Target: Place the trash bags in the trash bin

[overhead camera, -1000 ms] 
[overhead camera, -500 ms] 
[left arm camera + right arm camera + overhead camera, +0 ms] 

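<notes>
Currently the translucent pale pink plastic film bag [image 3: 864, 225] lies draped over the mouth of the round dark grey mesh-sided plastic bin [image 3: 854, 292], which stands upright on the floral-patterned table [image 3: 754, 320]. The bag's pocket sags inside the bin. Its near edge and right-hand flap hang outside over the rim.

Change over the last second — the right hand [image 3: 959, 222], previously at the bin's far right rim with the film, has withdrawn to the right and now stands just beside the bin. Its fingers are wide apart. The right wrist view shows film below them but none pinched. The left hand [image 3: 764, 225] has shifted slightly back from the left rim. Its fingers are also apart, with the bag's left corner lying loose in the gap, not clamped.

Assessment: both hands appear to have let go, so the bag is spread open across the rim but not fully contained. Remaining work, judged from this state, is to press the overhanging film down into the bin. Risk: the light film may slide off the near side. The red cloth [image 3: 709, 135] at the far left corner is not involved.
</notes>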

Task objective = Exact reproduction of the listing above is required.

Reply =
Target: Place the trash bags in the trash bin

[overhead camera, -1000 ms] 
[overhead camera, -500 ms] 
[left arm camera + right arm camera + overhead camera, +0 ms] 

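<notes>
Currently the translucent pale pink plastic film bag [image 3: 864, 225] lies draped over the mouth of the round dark grey mesh-sided plastic bin [image 3: 854, 292], which stands upright on the floral-patterned table [image 3: 754, 320]. The bag's pocket sags inside the bin. Its near edge and right-hand flap hang outside over the rim.

Change over the last second — the right hand [image 3: 959, 222], previously at the bin's far right rim with the film, has withdrawn to the right and now stands just beside the bin. Its fingers are wide apart. The right wrist view shows film below them but none pinched. The left hand [image 3: 764, 225] has shifted slightly back from the left rim. Its fingers are also apart, with the bag's left corner lying loose in the gap, not clamped.

Assessment: both hands appear to have let go, so the bag is spread open across the rim but not fully contained. Remaining work, judged from this state, is to press the overhanging film down into the bin. Risk: the light film may slide off the near side. The red cloth [image 3: 709, 135] at the far left corner is not involved.
</notes>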

No additional answer is needed here.